— Кто ты без папы? — Поля не моргает. — И это очень важный вопрос, мама, если вас ждёт развод, мама.
— Не надо так со мной...
— И помнишь мой пятый класс? — Полина криво усмехается. — Меня тогда обижали. Ты потребовала у отца перевести меня в другую школу, а он сказал, что я сама должна поставить на место обидчиков. Ты добилась своего. Меня перевели, но история повторилась. Опять обижали...
— Неправда... В новой школе было всё хорошо...
— Нет, мам, — Полина улыбается. — Хорошо стало потом. Когда я заставила себя уважать. Когда я перестала сопли на кулак наматывать, хныкать. Когда я перестала быть жалкой, мам.
— Почему... ты мне не говорила?
— Вот и ты перестань быть жалкой, — приглаживает мои волосы на макушке, — разводись красиво.
— Я… не знаю как… — всхлипываю. — Мне очень обидно, Поля… Я же люблю твоего отца…
— Вот он тоже себя очень любит, мам, — Поля улыбается. — А ты себя любишь?
12. 12
— Мама и папа разводятся, — заявляет Поля, хрустя чипсами, которые она достает из пачки с громким шуршанием.
Антон настороженно поправляет очки на носу — тонкая платиновая оправа холодно блестит в свете вечерней лампы, накидывая ему лет пять.
Он у нас метит в дипломаты.
Учится на последнем курсе факультета международных отношений. Весь прошлый год провел во Франции на стажировке в посольстве.
За него замолвили словечко знакомые Павла, который не стал раскрывать их имена. Слишком конфиденциальная информация, которую и жене не стоит раскрывать.
Неожиданно только сейчас понимаю, что у моего почти бывшего мужа действительно серьезные связи, которые позволят его сыну выйти на уровень международной дипломатии.
Конечно, мои родители не станут с ним ссориться.
По-хорошему, и мне не стоит.
Как-то зябко становится под пристальным и внимательным взглядом сына.
— У твоего отца другая женщина, — поясняю я и смахиваю с колена невидимую крошку.

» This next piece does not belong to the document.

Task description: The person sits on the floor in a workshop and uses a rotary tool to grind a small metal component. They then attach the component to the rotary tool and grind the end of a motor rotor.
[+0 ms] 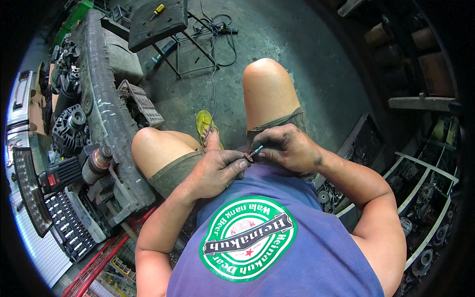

— Божена, — отвечает Антон, не отводя взгляда. Его глаза — холодные, как лед, но в них мелькает что-то еще — усталость? Разочарование?
Совершенно не могу понять его эмоций. Моего сына не разгадать с одного взгляда.
— Ты знал? — спрашиваю я, и мой голос предательски вздрагивает.
Вот-вот сорвусь в крик. Я даже сжимаю кулаки и медленно выдыхаю в попытке успокоиться.
— Мам, у меня была встреча с папой перед тем, как я приехал домой, — терпеливо вздыхает, поправляя рукав рубашки. — И с Боженой.
— О, тебя уже познакомили, — хмыкает Поля и валится на диван, закинув ноги на подлокотник. Педикюр на ее пальцах аккуратный и строгий. — Какая честь.
Я смотрю на своих детей — взрослых, чужих внезапно. Антон сидит прямо, его поза — выверенная, дипломатичная, как будто он уже на рабочем совещании. Поля же развалилась, но ее глаза — острые, злые, как у пойманной кошки.
Я сижу в кресле, чувствуя, как комната сужается, как воздух становится густым, тяжелым, как сироп.
— И как она тебе? — все же спрашиваю.
Зачем, не знаю. Может быть, мне мало унижений от Павла и теперь я хочу получить порцию насмешки от сына?
— Разве тебя это должно волновать? — Антон приподнимает бровь. — У вас давно назревал кризис. Скажем так, я не был удивлен.
Он выражался слишком отстраненно, словно он обсуждает не крах семьи, а биржевые сводки.
Словно он не ее сын, а сторонний наблюдатель, аналитик, дающий взвешенную оценку ситуации. Я пугаюсь его отчужденности.
— Мама считает, что у них все было прекрасно, — Полина шуршит пачкой чипсов.
У моего сына сейчас холодный, отцовский взгляд.
Сколько раз я видела это выражение на лице Павла, когда он считал мои эмоции излишними, мои переживания – надуманными.